Novi Pazar and tolerance

 From the Balkans courrier

"Elle fait de nouveau l’objet de menaces de mort lancées par des groupes islamistes radicaux et des politiciens de sa région, le Sandžak, au sud de la Serbie."

Dans une lettre ouverte publiée le 10 décembre, journée internationale des droits de l’Homme, et que nous publions ici dans son intégralité, elle annonce à regret son retrait de la direction de l’ONG Urban In de Novi Pazar qu’elle dirigeait depuis de longues années. Par ce geste, elle espère ne plus mettre en danger la vie de ses collègues et amis. Les associations serbes de défense des droits civils ont fermement condamné les attaques contre Aida Ćorović.
 The rest of the article:

http://balkans.courriers.info/article23837.html


« Chers amis, respectueux collaborateurs, et vous tous avec qui j’ai pu travailler de longues années durant à l’établissement des valeurs démocratiques dans notre pays et dans la région, je tiens à vous remercier de m’avoir donné l’opportunité de participer à ce mouvement, mais aussi à vous informer qu’à partir d’aujourd’hui, je me retire officiellement du poste de directrice de l’ONG Urban In.
En cette année qui marque le quinzième anniversaire de cette petite mais influente ONG, je considère que me retirer est le minimum que je puisse faire pour éviter que l’organisation à laquelle j’ai consacré mes meilleures années ne souffre et ne devienne la cible de tous ceux qui souhaitent le recul de notre société, et de ceux qui ont peur de réagir, des indifférents ou des silencieux, sans le moindre souci pour notre région.

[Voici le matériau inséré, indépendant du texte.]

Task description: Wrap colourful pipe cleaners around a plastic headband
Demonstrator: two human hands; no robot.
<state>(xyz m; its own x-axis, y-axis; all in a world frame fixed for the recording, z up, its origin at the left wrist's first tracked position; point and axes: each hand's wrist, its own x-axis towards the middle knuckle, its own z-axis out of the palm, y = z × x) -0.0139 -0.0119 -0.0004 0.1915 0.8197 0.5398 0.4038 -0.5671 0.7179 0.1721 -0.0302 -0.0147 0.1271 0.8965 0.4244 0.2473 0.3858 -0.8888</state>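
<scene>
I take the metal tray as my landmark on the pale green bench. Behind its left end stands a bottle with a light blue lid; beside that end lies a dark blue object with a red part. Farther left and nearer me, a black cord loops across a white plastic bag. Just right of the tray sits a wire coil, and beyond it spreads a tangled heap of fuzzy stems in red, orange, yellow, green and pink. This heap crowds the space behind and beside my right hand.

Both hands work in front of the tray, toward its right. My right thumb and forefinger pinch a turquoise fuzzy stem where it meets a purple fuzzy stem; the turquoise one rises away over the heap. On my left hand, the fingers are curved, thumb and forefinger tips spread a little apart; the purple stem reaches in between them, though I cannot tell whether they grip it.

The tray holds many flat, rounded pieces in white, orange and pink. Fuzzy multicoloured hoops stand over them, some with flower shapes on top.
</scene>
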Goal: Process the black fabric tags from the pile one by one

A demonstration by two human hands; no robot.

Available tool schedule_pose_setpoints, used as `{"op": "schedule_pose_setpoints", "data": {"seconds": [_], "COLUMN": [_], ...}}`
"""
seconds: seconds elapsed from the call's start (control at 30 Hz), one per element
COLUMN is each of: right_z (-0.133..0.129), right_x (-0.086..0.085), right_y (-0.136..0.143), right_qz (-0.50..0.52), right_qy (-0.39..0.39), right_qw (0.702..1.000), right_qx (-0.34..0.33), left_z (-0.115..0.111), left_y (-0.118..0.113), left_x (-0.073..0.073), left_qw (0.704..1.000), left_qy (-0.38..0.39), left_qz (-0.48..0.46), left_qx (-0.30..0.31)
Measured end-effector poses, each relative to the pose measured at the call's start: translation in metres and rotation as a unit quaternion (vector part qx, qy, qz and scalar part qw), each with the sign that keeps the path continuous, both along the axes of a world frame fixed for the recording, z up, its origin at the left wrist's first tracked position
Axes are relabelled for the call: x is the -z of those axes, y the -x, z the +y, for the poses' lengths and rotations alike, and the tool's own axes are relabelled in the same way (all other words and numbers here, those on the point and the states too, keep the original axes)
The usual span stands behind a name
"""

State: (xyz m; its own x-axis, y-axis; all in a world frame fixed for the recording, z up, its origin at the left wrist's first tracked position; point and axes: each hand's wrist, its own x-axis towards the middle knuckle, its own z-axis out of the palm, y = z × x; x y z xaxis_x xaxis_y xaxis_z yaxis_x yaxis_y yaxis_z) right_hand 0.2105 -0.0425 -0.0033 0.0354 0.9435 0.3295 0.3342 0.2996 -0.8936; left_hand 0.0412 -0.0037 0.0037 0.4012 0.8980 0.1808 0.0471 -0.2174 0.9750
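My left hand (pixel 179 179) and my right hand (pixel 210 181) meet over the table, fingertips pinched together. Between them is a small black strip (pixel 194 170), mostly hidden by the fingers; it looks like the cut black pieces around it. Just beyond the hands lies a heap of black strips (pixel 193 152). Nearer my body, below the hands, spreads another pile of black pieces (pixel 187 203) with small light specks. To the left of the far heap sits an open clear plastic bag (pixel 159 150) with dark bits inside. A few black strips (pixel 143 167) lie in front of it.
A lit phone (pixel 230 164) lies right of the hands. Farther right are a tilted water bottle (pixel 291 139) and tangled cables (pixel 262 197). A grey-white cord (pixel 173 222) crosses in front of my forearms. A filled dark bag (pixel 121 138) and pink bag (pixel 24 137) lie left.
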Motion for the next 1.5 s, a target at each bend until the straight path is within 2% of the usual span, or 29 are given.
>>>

Depuis l’éclatement de notre patrie commune dans le sang, je considère que tout individu responsable a le devoir de ne pas passer sous silence les violations des droits de l’Homme, les crimes, la contamination nationaliste et religieuse, l’hébétement, l’intolérance, le primitivisme et tout ce qui nous sépare du reste du monde civilisé. Je pense que la parole publique est notre unique défense et que le devoir de tout citoyen est de parler, sans égard pour les conséquences, de ce qui ruine et déforme les normes éthiques, civiles et humaines qui représentent la base de chaque société. Je croyais et crois toujours que chaque intellectuel avait l’obligation de dénoncer la folie nationaliste qui nous obsède depuis plus de vingt-cinq ans, et surtout de montrer du doigt le nationalisme de son propre peuple, avant de s’attaquer au nationalisme des autres. Malheureusement, je suis restée presque seule avec mes convictions, mes efforts et la tâche que je me suis donnée de monter aux « barricades » de la vérité, de la justice, de la tolérance.

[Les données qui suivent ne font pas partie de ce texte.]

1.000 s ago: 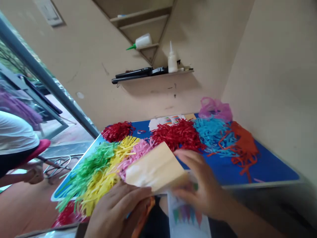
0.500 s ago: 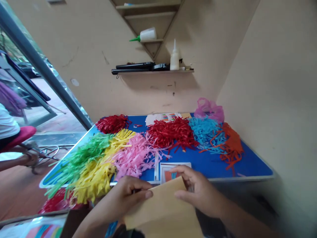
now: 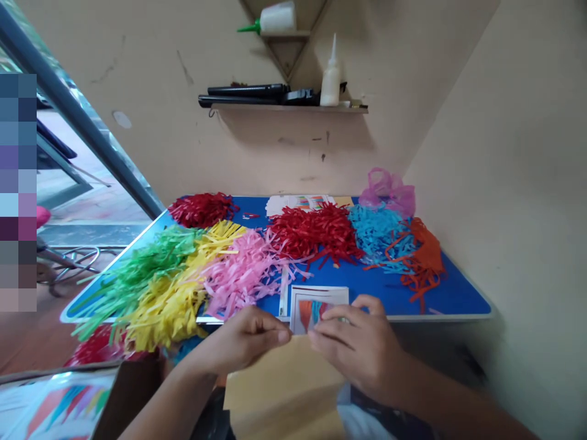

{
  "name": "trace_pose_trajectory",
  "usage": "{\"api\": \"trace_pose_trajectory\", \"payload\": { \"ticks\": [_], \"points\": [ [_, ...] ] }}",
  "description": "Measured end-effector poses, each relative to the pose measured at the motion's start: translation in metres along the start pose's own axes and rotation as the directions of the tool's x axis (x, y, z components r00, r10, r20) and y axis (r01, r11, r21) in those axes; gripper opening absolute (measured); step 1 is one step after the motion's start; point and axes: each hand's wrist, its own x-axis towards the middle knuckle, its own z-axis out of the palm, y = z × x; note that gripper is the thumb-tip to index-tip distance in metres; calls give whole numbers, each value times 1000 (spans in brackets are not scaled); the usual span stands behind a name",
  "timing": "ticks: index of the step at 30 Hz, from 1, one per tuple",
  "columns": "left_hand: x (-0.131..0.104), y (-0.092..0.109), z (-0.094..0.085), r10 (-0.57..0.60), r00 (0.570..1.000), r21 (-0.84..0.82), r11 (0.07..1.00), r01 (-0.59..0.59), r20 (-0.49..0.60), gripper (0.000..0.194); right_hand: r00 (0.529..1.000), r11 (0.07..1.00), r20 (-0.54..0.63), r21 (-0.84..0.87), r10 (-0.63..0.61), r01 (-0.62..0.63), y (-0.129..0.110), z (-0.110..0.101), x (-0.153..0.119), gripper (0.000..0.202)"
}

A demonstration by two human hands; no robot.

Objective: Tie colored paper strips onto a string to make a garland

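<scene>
A sheet of tan paper or thin card [image 3: 279, 391], possibly an envelope, hangs below the table's front edge. My left hand [image 3: 247, 342] pinches its upper left edge between thumb and fingers. At its top right edge, my right hand [image 3: 362, 342] has its thumb and fingers closed on the paper. Just beyond the hands, a printed card [image 3: 320, 296] with a picture of coloured tassels lies at the table edge, partly covered by my right fingers. Pink tissue tassels [image 3: 243, 275] lie beyond my left hand.
On the blue table [image 3: 367, 299] lie yellow tassels [image 3: 169, 305], green tassels [image 3: 147, 263], red tassels [image 3: 316, 235], blue tassels [image 3: 380, 235] and orange tassels [image 3: 422, 263]. A cardboard box [image 3: 132, 391] holding printed packets stands at lower left. A wall shelf [image 3: 284, 109] carries a glue bottle [image 3: 331, 82].
My right hand has shifted left along the paper's top edge, closer to my left hand. The paper is more level. The view has tilted down slightly.
</scene>
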Motion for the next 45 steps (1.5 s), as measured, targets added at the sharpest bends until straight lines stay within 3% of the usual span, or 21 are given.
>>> {"api": "trace_pose_trajectory", "payload": {
  "ticks": [5,8,11,14,16,19,21,25,28,30,31,32,33,34,35,36,37,39,41,43,45],
  "points": [
    [2,-6,0,-34,999,-74,997,34,-1,49,999,999,49,46,-3,1,-4,-7,-3,19],
    [2,-12,-1,-47,999,-90,995,45,-24,49,992,959,91,262,83,-104,2,-19,-13,14],
    [2,-19,-1,-89,995,-169,982,81,-38,50,949,729,18,636,314,-253,20,-24,-31,20],
    [1,-24,-1,-96,994,-203,975,86,-44,48,844,554,-38,770,535,-316,31,-8,-43,49],
    [2,-24,-2,-91,995,-197,977,82,-37,47,791,376,105,837,602,-398,28,8,-44,71],
    [4,-20,-4,-73,997,-135,989,68,-32,49,650,18,366,863,666,-505,15,23,-39,94],
    [6,-17,-5,-66,997,-94,994,61,-42,50,558,-84,413,850,719,-521,6,24,-35,96],
    [15,-16,-1,-103,992,-125,988,93,-77,51,494,-68,357,857,792,-511,-5,12,-35,100],
    [16,-16,-3,-150,984,-139,981,137,-91,54,491,27,261,862,831,-505,-4,7,-41,96],
    [10,-12,-18,-154,964,-120,984,130,-217,55,483,124,140,872,864,-474,7,7,-47,93],
    [6,-7,-31,-140,925,-119,987,104,-353,53,465,187,61,864,883,-467,16,10,-50,92],
    [1,-1,-47,-111,842,-110,992,62,-529,51,444,252,-16,841,896,-478,26,14,-54,92],
    [-2,6,-66,-82,696,-103,995,11,-714,47,425,313,-83,802,902,-509,37,20,-58,91],
    [-4,14,-86,-12,482,-39,998,-46,-876,44,414,364,-131,749,901,-554,48,27,-62,91],
    [-5,23,-106,74,301,66,997,-39,-951,41,416,400,-156,690,896,-603,58,36,-65,92],
    [-2,31,-123,155,237,162,987,11,-959,42,431,424,-156,637,889,-644,67,46,-69,94],
    [3,38,-136,256,215,278,957,80,-942,43,454,441,-140,596,880,-671,75,55,-71,96],
    [20,47,-149,411,285,475,854,213,-866,46,504,453,-74,563,861,-691,85,73,-75,100],
    [45,45,-138,514,346,608,746,272,-785,48,536,418,29,591,843,-690,89,85,-77,102],
    [72,31,-107,574,415,694,678,243,-706,47,539,356,106,643,836,-678,87,91,-77,100],
    [93,6,-67,620,531,784,603,148,-578,48,534,308,136,688,834,-657,81,89,-77,100]
  ]
}}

Ces derniers jours, seul le silence m’entoure. Ceux qui se disent être de mon côté se taisent et tournent la tête de peur de créer un remous dans la marée qui nous submerge depuis des années, soucieux de n’insulter personne ou de n’attirer ni l’amertume ni la colère de ceux qui décident de notre destin. Peut-être est-ce plus élégant, plus simple de maintenir de bons rapports avec tout le monde : on ne sait jamais qui peut nous être utile. Certains se trouvent à une distance considérable du Sandžak, mais se donnent le droit d’expliquer notre vie et de donner des conseils même s’ils ne connaissent le Sandžak que grâce à la lecture des rapports ou des textes rédigés par nous qui y vivons au quotidien. D’autres considèrent le Sandžak comme la cible de leurs projets, mais ils en ignorent tout, ou presque, et ne s’y intéressent finalement guère. Il y en a enfin qui vendent leurs convictions démocratiques aux intérêts des partis et des compromissions politiques, prêts à me clouer au pilori comme le font les radicaux ultras.

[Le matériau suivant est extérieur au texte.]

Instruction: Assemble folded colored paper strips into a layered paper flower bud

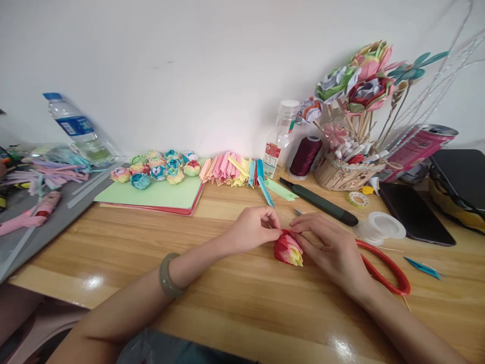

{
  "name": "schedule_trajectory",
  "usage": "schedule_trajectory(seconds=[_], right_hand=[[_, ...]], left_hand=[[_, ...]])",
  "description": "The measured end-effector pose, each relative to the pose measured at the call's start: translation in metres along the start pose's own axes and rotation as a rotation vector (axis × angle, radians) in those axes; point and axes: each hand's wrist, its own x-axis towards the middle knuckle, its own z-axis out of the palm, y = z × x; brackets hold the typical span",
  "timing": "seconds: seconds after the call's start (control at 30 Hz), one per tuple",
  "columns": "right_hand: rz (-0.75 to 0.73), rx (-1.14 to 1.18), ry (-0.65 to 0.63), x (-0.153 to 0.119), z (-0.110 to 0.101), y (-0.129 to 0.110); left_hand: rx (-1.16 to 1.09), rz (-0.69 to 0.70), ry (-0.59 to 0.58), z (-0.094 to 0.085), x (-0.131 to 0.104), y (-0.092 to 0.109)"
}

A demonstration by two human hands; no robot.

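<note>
A small folded paper flower (288, 249), red outside with pink and pale yellow inner petals, is held just above the table between my hands. My left hand (253, 230) pinches its red edge at the upper left, thumb against fingers. From the other side my right hand (329, 247) grips the flower's upper right edge with thumb and fingertips. A thin thread or wire seems to run by the fingertips; its ends are hard to make out. Red-handled scissors (394, 273) lie partly under my right hand, their blades mostly hidden.
Several finished paper flowers (174, 175) sit on green paper (151, 194) at the left. Folded strips (227, 169), a clear bottle (280, 136), purple thread (305, 155) and a flower basket (346, 172) line the wall. A clear spool (381, 226) and a phone (415, 215) lie right.
</note>
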Motion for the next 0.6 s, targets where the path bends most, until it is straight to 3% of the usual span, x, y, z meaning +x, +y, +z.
schedule_trajectory(seconds=[0.17,0.3,0.4,0.5,0.6], right_hand=[[-0.056,0.024,0.112,-0.0010,-0.0053,-0.0008],[-0.107,0.031,0.161,-0.0038,-0.0063,-0.0013],[-0.059,0.084,0.177,-0.0044,-0.0057,-0.0016],[0.206,0.276,0.179,-0.0016,-0.0054,-0.0040],[0.454,0.497,-0.008,0.0038,-0.0050,-0.0085]], left_hand=[[-0.309,-0.071,-0.226,-0.0010,0.0009,0.0042],[-0.238,-0.116,-0.389,0.0032,-0.0007,0.0000],[-0.134,-0.004,-0.298,0.0063,-0.0035,-0.0009],[0.086,0.130,-0.088,0.0075,-0.0058,-0.0011],[0.428,0.256,0.080,0.0078,-0.0066,-0.0044]])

Cette expérience désagréable et pénible serait moins difficile à vivre si elle ne touchait que moi, comme unique responsable de mes paroles écrites ou prononcés. Or, elle a commencé à ruiner l’organisation où je travaillais jusqu’à ce jour. Certains diront peut-être qu’il est lâche d’abandonner mes amis et collaborateurs. Je répondrai qu’Urban In était pour moi plus qu’un lieu de travail et que ses membres étaient plus que mes collaborateurs. Urban-In et les gens qui y travaillent étaient ma vie, ma famille, ma source et mon port d’attache : ce que j’ai pu faire de mieux dans la vie.
C’est pourquoi j’ai le devoir de les protéger des attaques ultérieures, de rassurer les jeunes qui souhaitent devenir militants d’Urban In et leurs parents, de prouver qu’Urban In est prêt à évoluer sans moi. Cela ne veut pas dire que je tourne le dos à mes amis et collaborateurs – je resterai toujours à leurs côtés et les aiderai de toutes mes forces pour que cette belle histoire commune perdure, encore meilleure, plus forte et rajeunie.

Cela me donnera plus d’espace pour parler de tout ce qui fait mal à notre société, ce qui nous a poussés à l’isolement et conduits au seuil de la faillite. Je parlerai et j’écrirai plus fort encore, sans compromis, pour montrer que le Sandžak n’est pas un simple mot qui figure dans des projets à Novi Pazar, Belgrade, Bruxelles ou Washington, que les gens qui y habitent ne sont pas des marionnettes ou des numéros, que nous, les résidents qui vivons ici et partageons les difficultés et la beauté d’une société multiculturelle, sommes capables de reconnaître nos besoins véritables.

C’est pourquoi je dis, depuis ma petite cellule temporaire, que les prisons n’existent que dans les esprits des gens, que le silence est une lâcheté et une autocensure volontaire et qu’aucune menace, aucun chantage, aucune insulte ne me forcera pas à me taire ou ne me liera les mains.

J’espère que cette lettre servira de miroir à toutes les personnes bienveillantes, courageuses et sans compromis qui tentent de rendre la Serbie meilleure, mais surtout aux autres dont les intentions sont peu honnêtes ou égoïstes, aux ignorants qui considèrent mes concitoyens comme autant de chiffres et de statistiques dans leurs rapports, qu’il s’agisse d’acteurs étrangers ou nationaux. Dès aujourd’hui, je joue sans mon équipe, dans l’espoir de ne pas rester solitaire dans la volonté de transformer toute la Serbie en une équipe qui se bat pour la démocratie. »
Novi Pazar, Aida Ćorović, le 10 décembre 2013.